Joelle looked up long enough to waggle her hand back and forth. “That’s how we Heartwarders perceive it.” She withdrew a hooked needle and a length of sail thread from the kit, then slipped them both in the bucket. “I suspect you Watchers might see the Eye differently-perhaps as a reward for her faithful protector.”
Kleef began to find the explanation a bit more reasonable. “What would Grumbar be protecting her from?”
Joelle shrugged. “From her mate, perhaps. Gruumsh is the god of savagery, after all.” She removed the needle and thread from the still-glimmering water, then added, “But I really wouldn’t know. As I said, that’s how you might see things.”
Kleef frowned. As a follower of Helm’s Law, he had a duty to protect the weak, and the vow was so deeply ingrained that he found himself clenching his teeth in outrage.
“How many ways are there to see this gift?” he asked.
“As many ways as there are faiths,” Joelle replied. “The important thing is that Malik and I are trying to stop the Mistress of the Night.”
“Shar?” Kleef asked. The longer Joelle talked, the stranger this supposed love triangle began to seem. “What does she have to do with Luthic and Gruumsh?”
“You’re forgetting Grumbar.” Joelle began to thread the needle, which had emerged from the water bucket as clean and shiny as a brand new one. “And Grumbar is the key to Shar’s plan.”
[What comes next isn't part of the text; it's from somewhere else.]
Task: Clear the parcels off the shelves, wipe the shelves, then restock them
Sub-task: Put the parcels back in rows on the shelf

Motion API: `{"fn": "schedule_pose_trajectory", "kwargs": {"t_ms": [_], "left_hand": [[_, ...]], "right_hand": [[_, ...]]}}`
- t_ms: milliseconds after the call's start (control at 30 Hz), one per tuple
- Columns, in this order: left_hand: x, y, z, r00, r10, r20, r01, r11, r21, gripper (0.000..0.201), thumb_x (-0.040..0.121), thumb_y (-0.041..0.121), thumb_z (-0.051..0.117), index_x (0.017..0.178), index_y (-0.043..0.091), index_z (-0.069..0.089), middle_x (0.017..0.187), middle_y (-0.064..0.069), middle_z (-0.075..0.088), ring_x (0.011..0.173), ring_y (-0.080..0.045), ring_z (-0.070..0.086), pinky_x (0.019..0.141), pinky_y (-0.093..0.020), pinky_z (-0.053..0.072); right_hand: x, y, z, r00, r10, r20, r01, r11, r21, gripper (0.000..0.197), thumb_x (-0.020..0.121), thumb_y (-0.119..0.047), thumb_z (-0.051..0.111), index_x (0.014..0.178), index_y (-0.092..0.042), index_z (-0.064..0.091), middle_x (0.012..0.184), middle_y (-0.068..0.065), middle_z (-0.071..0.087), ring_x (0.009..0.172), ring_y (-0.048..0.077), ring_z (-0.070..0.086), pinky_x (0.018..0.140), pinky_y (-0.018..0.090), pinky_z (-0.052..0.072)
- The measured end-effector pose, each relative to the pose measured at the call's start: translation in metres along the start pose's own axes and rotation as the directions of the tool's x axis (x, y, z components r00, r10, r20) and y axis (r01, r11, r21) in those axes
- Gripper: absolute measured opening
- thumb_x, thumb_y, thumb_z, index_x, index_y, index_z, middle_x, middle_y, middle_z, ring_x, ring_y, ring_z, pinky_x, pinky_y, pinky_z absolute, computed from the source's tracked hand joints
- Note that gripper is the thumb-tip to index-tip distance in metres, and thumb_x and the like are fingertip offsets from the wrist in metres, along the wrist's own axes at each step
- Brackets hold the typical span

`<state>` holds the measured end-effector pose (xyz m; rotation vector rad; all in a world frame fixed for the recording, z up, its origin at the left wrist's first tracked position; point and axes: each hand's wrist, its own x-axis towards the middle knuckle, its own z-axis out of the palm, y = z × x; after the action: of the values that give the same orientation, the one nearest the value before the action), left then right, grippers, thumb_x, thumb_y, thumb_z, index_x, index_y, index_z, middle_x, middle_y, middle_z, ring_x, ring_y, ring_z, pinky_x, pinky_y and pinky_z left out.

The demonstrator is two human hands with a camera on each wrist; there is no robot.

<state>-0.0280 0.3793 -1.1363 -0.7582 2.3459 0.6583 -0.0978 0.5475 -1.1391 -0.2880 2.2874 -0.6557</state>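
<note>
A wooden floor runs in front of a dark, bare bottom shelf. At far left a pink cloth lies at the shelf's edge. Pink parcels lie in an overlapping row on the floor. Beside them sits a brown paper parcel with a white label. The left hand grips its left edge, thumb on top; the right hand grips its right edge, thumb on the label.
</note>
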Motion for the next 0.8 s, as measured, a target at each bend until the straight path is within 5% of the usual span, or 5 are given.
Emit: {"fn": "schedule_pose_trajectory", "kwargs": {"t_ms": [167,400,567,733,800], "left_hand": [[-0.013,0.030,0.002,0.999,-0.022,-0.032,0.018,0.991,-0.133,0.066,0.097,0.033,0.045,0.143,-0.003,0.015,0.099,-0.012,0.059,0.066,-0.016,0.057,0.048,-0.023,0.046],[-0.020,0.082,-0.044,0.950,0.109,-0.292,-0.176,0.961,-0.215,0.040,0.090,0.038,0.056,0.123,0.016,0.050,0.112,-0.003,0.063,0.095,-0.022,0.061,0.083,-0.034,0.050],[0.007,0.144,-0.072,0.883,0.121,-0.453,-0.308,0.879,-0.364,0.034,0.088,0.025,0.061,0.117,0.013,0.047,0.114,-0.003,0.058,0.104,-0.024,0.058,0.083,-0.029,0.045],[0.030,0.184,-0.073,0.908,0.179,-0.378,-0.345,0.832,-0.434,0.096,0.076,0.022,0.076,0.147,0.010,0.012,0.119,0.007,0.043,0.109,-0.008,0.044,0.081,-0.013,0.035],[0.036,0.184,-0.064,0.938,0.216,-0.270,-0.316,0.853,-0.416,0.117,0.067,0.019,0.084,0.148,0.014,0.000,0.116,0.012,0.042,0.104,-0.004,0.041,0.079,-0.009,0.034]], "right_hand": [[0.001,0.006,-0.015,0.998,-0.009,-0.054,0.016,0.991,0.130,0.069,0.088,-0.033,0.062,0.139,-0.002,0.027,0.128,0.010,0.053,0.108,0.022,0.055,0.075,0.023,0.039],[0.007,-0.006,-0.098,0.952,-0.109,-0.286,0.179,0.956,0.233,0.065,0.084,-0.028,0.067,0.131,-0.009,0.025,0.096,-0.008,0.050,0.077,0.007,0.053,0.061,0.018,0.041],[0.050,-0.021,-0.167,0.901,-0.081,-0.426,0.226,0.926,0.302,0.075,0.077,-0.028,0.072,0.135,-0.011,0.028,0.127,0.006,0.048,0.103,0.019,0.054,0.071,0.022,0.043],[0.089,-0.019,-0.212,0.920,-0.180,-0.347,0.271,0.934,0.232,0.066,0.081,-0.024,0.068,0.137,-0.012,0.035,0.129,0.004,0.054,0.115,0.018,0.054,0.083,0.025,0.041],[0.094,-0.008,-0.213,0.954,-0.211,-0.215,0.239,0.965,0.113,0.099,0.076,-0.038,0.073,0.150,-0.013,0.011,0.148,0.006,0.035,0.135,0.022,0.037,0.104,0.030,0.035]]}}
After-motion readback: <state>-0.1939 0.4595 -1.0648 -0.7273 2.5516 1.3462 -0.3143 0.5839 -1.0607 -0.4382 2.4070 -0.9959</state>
She began to close Kleef’s wounds. He watched her sew a cut above his knee for a moment, crisscrossing her stitches in a tight, uniform pattern. To his surprise, her work did not cause him much pain-only a little pressure as the needle pushed through the skin, then a little tugging as the thread was drawn through behind it.
After a moment, he said, “All right. Tell me about Shar’s plan. And maybe you’d better start at the beginning.”
“If you like.” Joelle finished stitching the first cut and moved to one on his thigh. “What do you know of the Cycle of Night?”
“Other than the name you just mentioned, nothing.”
“Then perhaps I won’t start at the very beginning.” Joelle spoke without looking up. “But, surely, you’ve noticed that Faerûn is in a time of great change.”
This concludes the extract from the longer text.